Peterman’s first game would come in The Swamp against the Florida Gators and Will Muschamp’s defense. Looking back, that was a terrible decision. The 2013 Gators were a bad team.

But Jones set Peterman up to fail, and that’s just what he did. He looked awful, and the Vols eventually had to go back to Worley, who did his best to clean up the mess. But thanks to Peterman spotting Florida, the Vols lost a game they should have won 31-17.

That was just the first warning sign, that Jones would make such a reactionary decision so early. It would later cost this Tennessee football team a chance at a bowl game, as they lost four straight after Worley got hurt against the Alabama Crimson Tide.

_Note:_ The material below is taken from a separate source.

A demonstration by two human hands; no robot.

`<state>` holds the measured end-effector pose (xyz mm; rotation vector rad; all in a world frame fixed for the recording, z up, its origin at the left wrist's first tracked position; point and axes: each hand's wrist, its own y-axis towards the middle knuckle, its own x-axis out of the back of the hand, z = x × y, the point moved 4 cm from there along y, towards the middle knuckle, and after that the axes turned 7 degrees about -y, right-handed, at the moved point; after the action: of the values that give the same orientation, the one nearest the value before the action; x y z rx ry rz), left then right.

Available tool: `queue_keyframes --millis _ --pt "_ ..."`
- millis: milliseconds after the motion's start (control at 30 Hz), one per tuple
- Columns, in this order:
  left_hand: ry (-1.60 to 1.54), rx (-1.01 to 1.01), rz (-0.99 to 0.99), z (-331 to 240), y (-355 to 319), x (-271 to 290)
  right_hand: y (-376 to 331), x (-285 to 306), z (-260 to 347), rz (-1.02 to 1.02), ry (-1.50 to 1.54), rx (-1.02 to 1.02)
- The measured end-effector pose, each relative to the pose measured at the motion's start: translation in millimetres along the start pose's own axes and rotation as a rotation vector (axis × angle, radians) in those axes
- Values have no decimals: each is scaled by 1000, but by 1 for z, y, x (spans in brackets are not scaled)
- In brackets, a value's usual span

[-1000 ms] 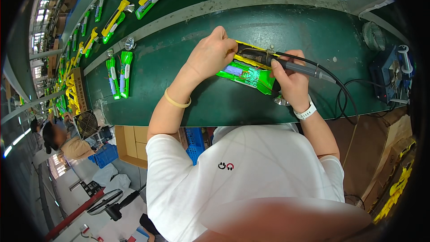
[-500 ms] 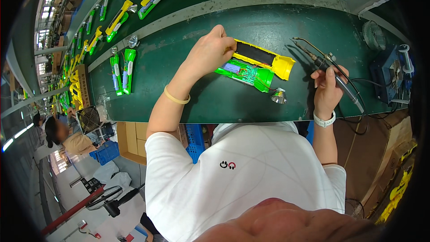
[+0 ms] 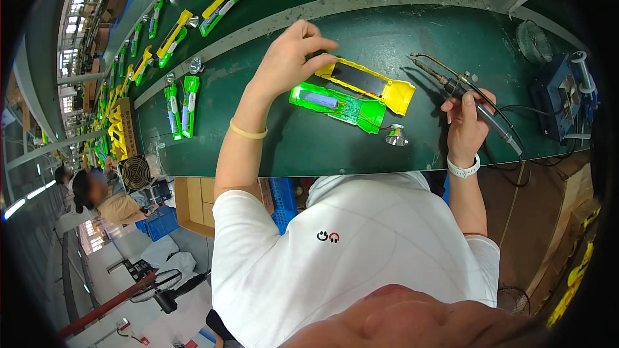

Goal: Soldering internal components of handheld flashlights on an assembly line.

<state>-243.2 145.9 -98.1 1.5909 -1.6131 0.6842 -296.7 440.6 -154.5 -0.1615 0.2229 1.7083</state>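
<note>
A flashlight lies opened on the green bench: a green casing half (image 3: pixel 371 120) with a blue battery cell (image 3: pixel 318 99) and a circuit board, and beside it a yellow casing half (image 3: pixel 398 96) with a dark panel. Thin red wires run between them and to a silver reflector (image 3: pixel 396 136). White light glows at the green half's left end. My left hand (image 3: pixel 291 58) is open, fingers apart, its thumb close to the yellow half's upper end; whether they touch I cannot tell. In my right hand (image 3: pixel 469 130) is a soldering iron (image 3: pixel 456 87), its tip pointing up-left beside a thin bent tube.
Two green flashlight halves (image 3: pixel 189 106) lie at the left of the bench. More yellow and green ones (image 3: pixel 222 3) line the strip beyond the metal rail (image 3: pixel 309 9). A blue soldering station (image 3: pixel 556 96) and a wire coil (image 3: pixel 534 40) stand at right. A person (image 3: pixel 106 196) sits far left.
My left hand has let go of the yellow half's end and moved up and left, fingers parted. The green half's glowing end now shows. The soldering iron remains in my right hand.
</note>
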Motion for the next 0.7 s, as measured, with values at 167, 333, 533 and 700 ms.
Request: queue_keyframes --millis 167,333,533,700 --pt "174 -315 72 -2 2 -11 1 0 3 -34 -2 -12" --pt "-132 -153 307 -26 -47 -4 3 5 1 -110 61 4" --pt "-178 6 -97 41 -26 -11 3 3 2 -88 24 10" --pt "-54 211 -352 135 91 29 6 2 -5 -71 -1 -11"
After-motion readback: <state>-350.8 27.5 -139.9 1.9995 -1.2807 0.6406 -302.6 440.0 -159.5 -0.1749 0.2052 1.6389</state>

The fourth game was against the Vanderbilt Commodores at home. Finishing 5-7 should have been the second warning sign.

Remember, Jones did not inherit as big of a mess as Derek Dooley. When he took over in Knoxville, the talent was more full than it was when even Nick Saban took over at Alabama. He should have been good enough to get eight wins.

But falling to 5-7 was really suspicious.

Still, fans ignored everything with his first full recruiting class. And then they expected a turnaround in 2014. It didn’t happen.

Jones coached away another close game to Florida. Tennessee football stumbled to a 7-6 season that year, but they celebrated a return to a bowl game for the first time since 2010, their first winning season since 2009 and their first bowl win since 2007.

What they ignored, though, was the key fact that all great coaches usually have their programs rolling by their second year. Jones just had Tennessee football at 7-6.

But again, he didn’t walk into Dooley’s situation at Tennessee or even Saban’s situation at Michigan State. Those are times when you give the coach more than two years to turn things around.

Jones did not need that. Tennessee should have been rolling by his second year.

His third season, he began to feel the hot seat after coaching away the games to Florida and the Oklahoma Sooners. So by that point, the warning signs were starting to show despite him rebounding his team to finish 9-4.

And we know how they under-achieved his fourth season and how he’s coached this year. But that should have been predictable.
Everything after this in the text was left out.